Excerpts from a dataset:
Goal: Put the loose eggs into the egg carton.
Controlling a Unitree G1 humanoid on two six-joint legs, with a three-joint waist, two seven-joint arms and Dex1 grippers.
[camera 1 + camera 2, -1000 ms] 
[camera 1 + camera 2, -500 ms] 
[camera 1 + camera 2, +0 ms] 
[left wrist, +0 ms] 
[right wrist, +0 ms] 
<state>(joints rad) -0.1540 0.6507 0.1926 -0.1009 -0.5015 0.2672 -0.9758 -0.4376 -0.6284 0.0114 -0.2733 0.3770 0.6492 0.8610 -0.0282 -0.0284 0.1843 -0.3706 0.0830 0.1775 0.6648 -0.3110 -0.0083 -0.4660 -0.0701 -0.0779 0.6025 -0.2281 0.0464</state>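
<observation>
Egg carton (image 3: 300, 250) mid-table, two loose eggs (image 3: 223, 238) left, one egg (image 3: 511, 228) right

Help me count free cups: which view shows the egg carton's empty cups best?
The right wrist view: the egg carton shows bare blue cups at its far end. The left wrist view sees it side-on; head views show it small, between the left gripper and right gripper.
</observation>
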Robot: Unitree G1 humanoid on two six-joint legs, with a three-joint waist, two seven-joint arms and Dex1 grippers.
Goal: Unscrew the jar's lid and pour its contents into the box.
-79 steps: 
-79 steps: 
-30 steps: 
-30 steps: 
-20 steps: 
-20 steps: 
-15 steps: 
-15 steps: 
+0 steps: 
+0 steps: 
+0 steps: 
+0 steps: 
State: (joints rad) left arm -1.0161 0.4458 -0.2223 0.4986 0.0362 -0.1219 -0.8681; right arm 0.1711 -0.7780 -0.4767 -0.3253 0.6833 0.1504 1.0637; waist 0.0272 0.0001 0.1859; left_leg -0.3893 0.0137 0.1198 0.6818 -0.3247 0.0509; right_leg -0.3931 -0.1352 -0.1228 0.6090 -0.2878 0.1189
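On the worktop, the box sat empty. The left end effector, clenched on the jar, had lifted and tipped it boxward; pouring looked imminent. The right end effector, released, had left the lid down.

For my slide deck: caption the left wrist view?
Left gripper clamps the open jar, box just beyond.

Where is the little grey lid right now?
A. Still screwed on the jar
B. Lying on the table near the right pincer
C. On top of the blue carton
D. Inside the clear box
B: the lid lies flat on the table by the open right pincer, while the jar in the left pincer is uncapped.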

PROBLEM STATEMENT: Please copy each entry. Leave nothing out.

ANSWER TO THIS EXERCISE:
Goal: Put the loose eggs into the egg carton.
Controlling a Unitree G1 humanoid on two six-joint legs, with a three-joint waist, two seven-joint arms and Dex1 grippers.
[camera 1 + camera 2, -1000 ms] 
[camera 1 + camera 2, -500 ms] 
[camera 1 + camera 2, +0 ms] 
[left wrist, +0 ms] 
[right wrist, +0 ms] 
<state>(joints rad) -0.1540 0.6507 0.1926 -0.1009 -0.5015 0.2672 -0.9758 -0.4376 -0.6284 0.0114 -0.2733 0.3770 0.6492 0.8610 -0.0282 -0.0284 0.1843 -0.3706 0.0830 0.1775 0.6648 -0.3110 -0.0083 -0.4660 -0.0701 -0.0779 0.6025 -0.2281 0.0464</state>
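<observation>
Egg carton (image 3: 300, 250) mid-table, two loose eggs (image 3: 223, 238) left, one egg (image 3: 511, 228) right

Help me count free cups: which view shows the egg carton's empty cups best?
The right wrist view: the egg carton shows bare blue cups at its far end. The left wrist view sees it side-on; head views show it small, between the left gripper and right gripper.
</observation>
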Robot: Unitree G1 humanoid on two six-joint legs, with a three-joint waist, two seven-joint arms and Dex1 grippers.
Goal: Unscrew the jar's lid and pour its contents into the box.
-79 steps: 
-79 steps: 
-30 steps: 
-30 steps: 
-20 steps: 
-20 steps: 
-15 steps: 
-15 steps: 
+0 steps: 
+0 steps: 
+0 steps: 
+0 steps: 
State: (joints rad) left arm -1.0161 0.4458 -0.2223 0.4986 0.0362 -0.1219 -0.8681; right arm 0.1711 -0.7780 -0.4767 -0.3253 0.6833 0.1504 1.0637; waist 0.0272 0.0001 0.1859; left_leg -0.3893 0.0137 0.1198 0.6818 -0.3247 0.0509; right_leg -0.3931 -0.1352 -0.1228 0.6090 -0.2878 0.1189
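On the worktop, the box sat empty. The left end effector, clenched on the jar, had lifted and tipped it boxward; pouring looked imminent. The right end effector, released, had left the lid down.

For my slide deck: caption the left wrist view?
Left gripper clamps the open jar, box just beyond.

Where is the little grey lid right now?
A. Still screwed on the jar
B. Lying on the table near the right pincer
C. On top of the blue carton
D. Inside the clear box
B: the lid lies flat on the table by the open right pincer, while the jar in the left pincer is uncapped.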

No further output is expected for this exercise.